PROBLEM REQUIREMENTS. Where the string "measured" appears in a line of the data, show that line.

DATA SHOWN.
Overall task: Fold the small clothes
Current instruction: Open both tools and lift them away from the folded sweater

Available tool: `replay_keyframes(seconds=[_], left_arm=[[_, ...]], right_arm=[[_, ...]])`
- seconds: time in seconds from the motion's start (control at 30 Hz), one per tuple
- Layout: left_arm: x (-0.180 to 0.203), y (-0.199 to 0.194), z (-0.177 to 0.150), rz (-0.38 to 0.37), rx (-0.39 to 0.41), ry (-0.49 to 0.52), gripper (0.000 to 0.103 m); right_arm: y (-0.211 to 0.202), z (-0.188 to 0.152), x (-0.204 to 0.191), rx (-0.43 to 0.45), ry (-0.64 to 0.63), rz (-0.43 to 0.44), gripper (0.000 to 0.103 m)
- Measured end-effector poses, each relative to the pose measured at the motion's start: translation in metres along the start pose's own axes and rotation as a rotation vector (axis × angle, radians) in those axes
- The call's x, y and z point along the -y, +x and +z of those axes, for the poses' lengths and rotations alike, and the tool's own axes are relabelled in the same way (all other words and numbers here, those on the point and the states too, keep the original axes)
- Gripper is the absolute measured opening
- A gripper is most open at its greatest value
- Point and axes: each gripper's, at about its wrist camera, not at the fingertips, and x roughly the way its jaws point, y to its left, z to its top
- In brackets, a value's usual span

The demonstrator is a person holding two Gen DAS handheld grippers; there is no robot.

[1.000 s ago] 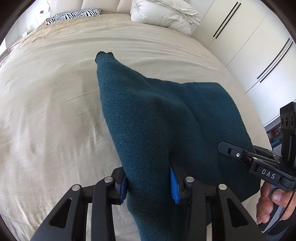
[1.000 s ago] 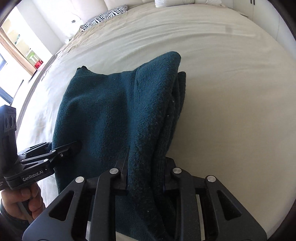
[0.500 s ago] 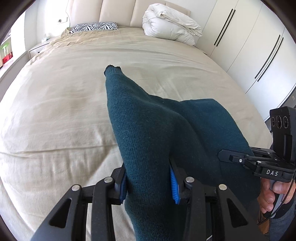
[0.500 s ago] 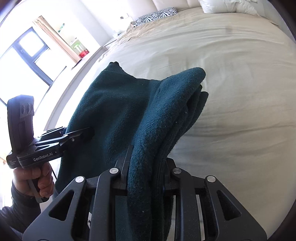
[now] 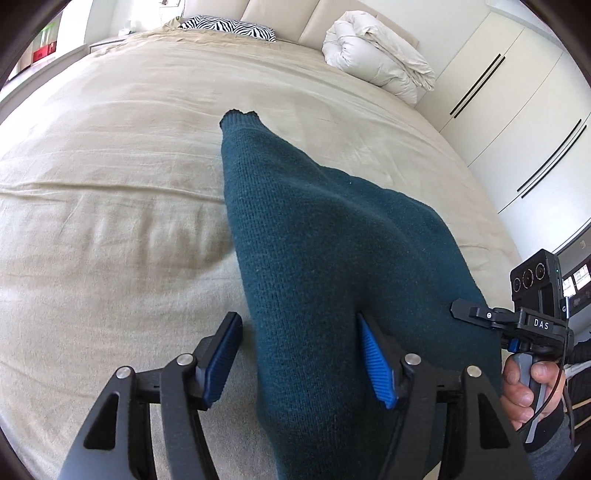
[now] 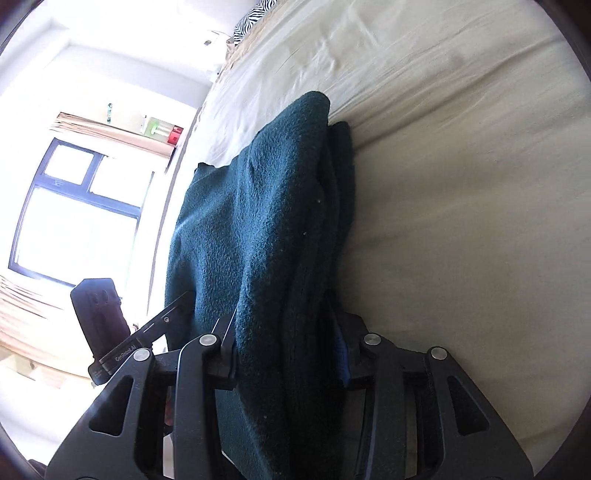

ANSWER SECTION.
- Measured end-effector poses, each relative to the pose measured at the motion's start: translation in metres along the start pose's own axes and rotation as a rotation vector (axis × angle, radians) in those axes
- Gripper is the absolute measured opening

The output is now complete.